Really. I really DO think all that stuff.
It's like following a tree branch... I analyze and explore every great branch down to the smaller branches right out to the twig on the branch tip, look at the leaves... are they different from other leaves? I used to get lost in all that thinking, but through time I've learned how to pull myself back to examine the main trunk of the issue. Then, I may even go exploring the roots... but I've learned to bring it back to the tap root.

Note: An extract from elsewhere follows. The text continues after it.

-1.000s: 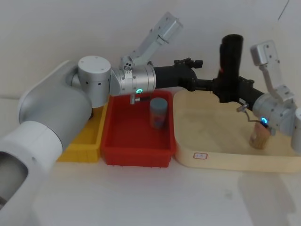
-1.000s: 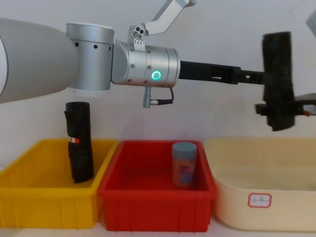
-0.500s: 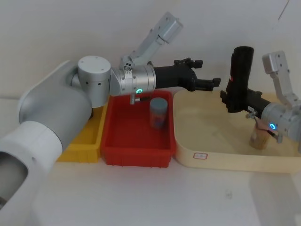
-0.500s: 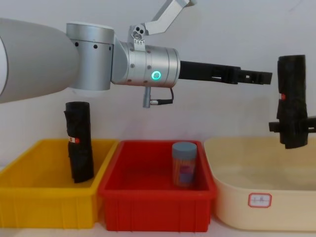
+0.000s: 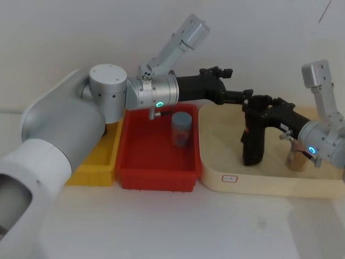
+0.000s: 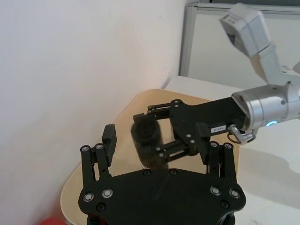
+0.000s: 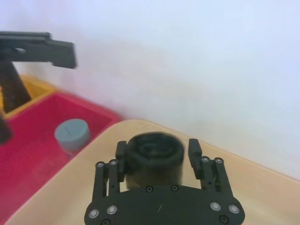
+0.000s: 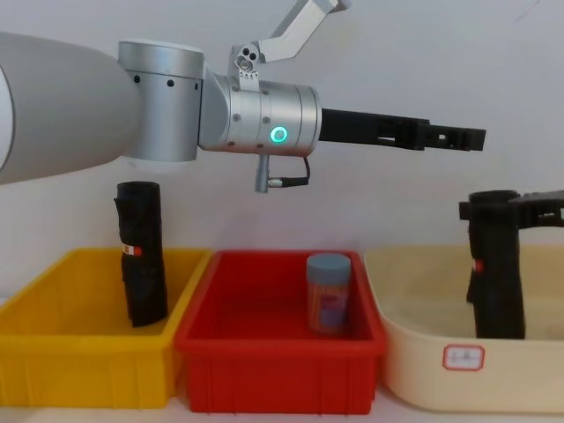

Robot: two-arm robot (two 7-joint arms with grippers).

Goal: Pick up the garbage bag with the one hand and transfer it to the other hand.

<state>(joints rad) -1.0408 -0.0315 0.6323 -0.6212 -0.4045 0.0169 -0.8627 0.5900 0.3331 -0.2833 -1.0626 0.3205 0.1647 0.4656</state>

And after I've done all that thinking, then I can finally let whatever it is go... compile the data and file it under "ABC" in my brain, linking categories. So if the situation/question/problem/whatever comes up again, either with me or someone else, I compare what's going on with everything I've already stored in my head.
It's very exhausting.
But way useful.
I make a point of noticing details... gestures, facial expressions, language ticks. I go on gut feelings. I've learned not to dismiss anything anymore. The one thing you failed to pick up on is guaranteed to be the ONE thing that smacks you in the ass.
The problem is though, the older I get the more I think I'm running out of scratch disk space on the old hard drive... but what to let go/erase/delete???
Yet another reason I like writing on the blog. I don't have to remember quite as much. And it's easily searchable. Ever try going through an old diary?